Firma jest w stanie już do końca roku wypuścić na amerykański rynek 20 mln dawek swojej szczepionki, a masową produkcję rozpocząć w 2021. Według ostrożnych szacunków firmy, mogłaby ona wypuszczać na rynek od 500 tys. do miliarda sztuk. Moderna już wyprodukowała kilka milionów dawek.
Analiza pośrednia Moderny została oparta na 95 infekcjach wśród uczestników badania, którzy otrzymali placebo lub szczepionkę. Spośród nich tylko pięć infekcji wystąpiło u osób, które otrzymały szczepionkę. Dane z badania Moderna przeprowadzonego na 30 tys. wolontariuszy nie wykazały ciężkich przypadków COVID-19, co miało miejsce w przypadku badań nad szczepionką Pfizer-BioNTech.
Z 95 przypadków w badaniu Moderna, 11 było ciężkich, a wszystkie 11 wystąpiło wśród ochotników, którym podano placebo.

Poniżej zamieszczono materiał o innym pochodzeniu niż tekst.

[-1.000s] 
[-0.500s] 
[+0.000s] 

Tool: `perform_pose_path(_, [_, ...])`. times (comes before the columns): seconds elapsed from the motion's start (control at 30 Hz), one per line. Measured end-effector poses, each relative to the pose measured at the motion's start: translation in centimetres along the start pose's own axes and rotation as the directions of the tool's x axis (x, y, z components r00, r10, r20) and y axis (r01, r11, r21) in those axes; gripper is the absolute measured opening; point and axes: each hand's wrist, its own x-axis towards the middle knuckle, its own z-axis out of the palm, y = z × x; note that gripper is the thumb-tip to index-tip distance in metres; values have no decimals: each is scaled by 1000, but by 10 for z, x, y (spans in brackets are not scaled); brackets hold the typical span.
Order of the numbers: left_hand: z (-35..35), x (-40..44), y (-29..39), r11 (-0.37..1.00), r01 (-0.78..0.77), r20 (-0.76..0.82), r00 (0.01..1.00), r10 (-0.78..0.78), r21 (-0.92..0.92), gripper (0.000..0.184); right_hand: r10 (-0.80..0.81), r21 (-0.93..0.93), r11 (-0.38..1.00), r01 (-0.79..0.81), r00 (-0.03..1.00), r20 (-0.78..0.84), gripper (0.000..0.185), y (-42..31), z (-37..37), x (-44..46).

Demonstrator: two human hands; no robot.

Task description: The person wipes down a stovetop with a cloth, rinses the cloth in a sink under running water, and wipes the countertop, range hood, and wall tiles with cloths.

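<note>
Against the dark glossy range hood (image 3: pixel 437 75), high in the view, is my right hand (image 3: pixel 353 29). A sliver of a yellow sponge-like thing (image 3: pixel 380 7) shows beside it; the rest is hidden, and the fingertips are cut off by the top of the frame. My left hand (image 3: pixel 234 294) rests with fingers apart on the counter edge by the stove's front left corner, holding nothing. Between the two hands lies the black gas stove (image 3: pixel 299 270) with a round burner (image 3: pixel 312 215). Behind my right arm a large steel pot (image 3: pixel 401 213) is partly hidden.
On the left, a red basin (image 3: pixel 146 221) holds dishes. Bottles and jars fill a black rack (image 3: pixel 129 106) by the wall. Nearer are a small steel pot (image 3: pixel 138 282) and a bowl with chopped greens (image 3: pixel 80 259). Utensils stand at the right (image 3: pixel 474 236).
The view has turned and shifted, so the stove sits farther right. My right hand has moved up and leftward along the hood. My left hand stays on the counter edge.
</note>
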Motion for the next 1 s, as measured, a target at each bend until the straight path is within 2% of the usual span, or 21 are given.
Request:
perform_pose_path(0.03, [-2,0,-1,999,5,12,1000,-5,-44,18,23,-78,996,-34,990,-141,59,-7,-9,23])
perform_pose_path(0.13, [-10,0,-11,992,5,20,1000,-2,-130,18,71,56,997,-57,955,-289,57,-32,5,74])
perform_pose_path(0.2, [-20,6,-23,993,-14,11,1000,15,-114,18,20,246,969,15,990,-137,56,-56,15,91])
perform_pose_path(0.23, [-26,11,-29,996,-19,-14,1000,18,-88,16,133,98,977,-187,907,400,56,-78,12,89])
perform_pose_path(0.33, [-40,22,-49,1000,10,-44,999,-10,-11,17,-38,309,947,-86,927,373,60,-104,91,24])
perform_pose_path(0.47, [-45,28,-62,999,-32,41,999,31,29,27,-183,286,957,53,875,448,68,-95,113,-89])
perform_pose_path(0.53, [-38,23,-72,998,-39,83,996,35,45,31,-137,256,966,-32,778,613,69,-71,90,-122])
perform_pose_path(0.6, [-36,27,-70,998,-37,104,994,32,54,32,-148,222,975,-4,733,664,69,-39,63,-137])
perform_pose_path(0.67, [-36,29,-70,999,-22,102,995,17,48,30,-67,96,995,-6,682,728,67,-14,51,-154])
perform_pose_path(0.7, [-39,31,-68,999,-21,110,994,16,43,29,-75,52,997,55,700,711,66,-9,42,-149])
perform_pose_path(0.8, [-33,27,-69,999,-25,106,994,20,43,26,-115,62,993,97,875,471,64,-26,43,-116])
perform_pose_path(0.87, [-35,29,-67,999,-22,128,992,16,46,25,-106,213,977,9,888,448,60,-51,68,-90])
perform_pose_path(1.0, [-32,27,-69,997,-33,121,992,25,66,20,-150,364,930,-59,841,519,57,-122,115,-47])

Kluczową zaletą szczepionki Moderna jest to, że nie wymaga przechowywania w bardzo niskiej temperaturze, jak szczepionka firmy Pfizer, co ułatwia jej dystrybucję. Moderna oczekuje, że jej produkt będzie stabilny przez 30 dni w standardowych temperaturach lodówki od minus 2 do minus 8 stopni Celsjusza. Szczepionka może być przechowywana również do 6 miesięcy w temperaturze minus 20 stopni Celsjusza.
Szczepionkę Pfizera należy przewozić i przechowywać w temperaturze minus 70 - minus 80 stopni Celsjusza. W standardowych temperaturach lodówki można ją przechowywać do pięciu dni.
Moderna spodziewa się, że w ciągu najbliższego tygodnia będzie mieć wystarczającą ilość danych dotyczących bezpieczeństwa, wymaganych do uzyskania zezwolenia na dopuszczenie produktu do obrotu na terenie Stanów Zjednoczonych, a wniosek o zezwolenie na stosowanie szczepionki w nagłych wypadkach złożony ma zostać na przestrzeni najbliższych tygodni.
Warto dodać, że giełdy z większym entuzjazmem zareagowały na szczepionkę Moderny właśnie ze względu na mniej niedoskonałości, jak dzieje się to w przypadku szczepionki Pfizera. Moderna raczej nie będzie długo czekać na akceptację swojego produktu przez Amerykańską Federację ds. Żywności.
Komisja Europejska jeszcze latem podpisała stosowną umowę z amerykańską firmą. Moderna jest piątą firmą, z którą Komisja zakończyła rozmowy w tej sprawie. Pozostałe to:
- Sanofi-GlaxoSmithKline w dniu 31 lipca,
- Johnson & Johnson w dniu 13 sierpnia,
- CureVac w dniu 18 sierpnia,
- AstraZeneca w dniu 14 sierpnia.
Zakończone rozmowy wstępne mają doprowadzić do zawarcia przedterminowej umowy zakupu, która ma być finansowana z instrumentu wsparcia w sytuacjach nadzwyczajnych, który dysponuje środkami przeznaczonymi na stworzenie portfela potencjalnych szczepionek o różnych profilach i produkowanych przez różne firmy.
Planowany kontrakt z firmą Moderna przewidywałby dla wszystkich państw członkowskich UE możliwość zakupu szczepionki, a także przekazywania darowizn do krajów o niższym i średnim dochodzie lub przekierowania do krajów europejskich.
- Komisja Europejska ma dysponować umowami dotyczącymi początkowego zakupu 80 milionów dawek w imieniu wszystkich państw członkowskich UE, a także opcją zakupu do 80 milionów dawek, które zostaną dostarczone, gdy szczepionka okaże się być bezpieczna i skuteczna przeciwko COVID-19 - informuje Komisja Europejska.
Jak każda szczepionka - i ta Moderny - musi przejść chrzest bojowy, gdy zacznie być używana. Wtedy w 100 proc. będzie wiadomo, jakie np. wywołuje działania niepożądane. Eksperci uważają, że trzy miesiące stosowania masowego szczepionki pokażą jej wszystkie dobre i złe strony.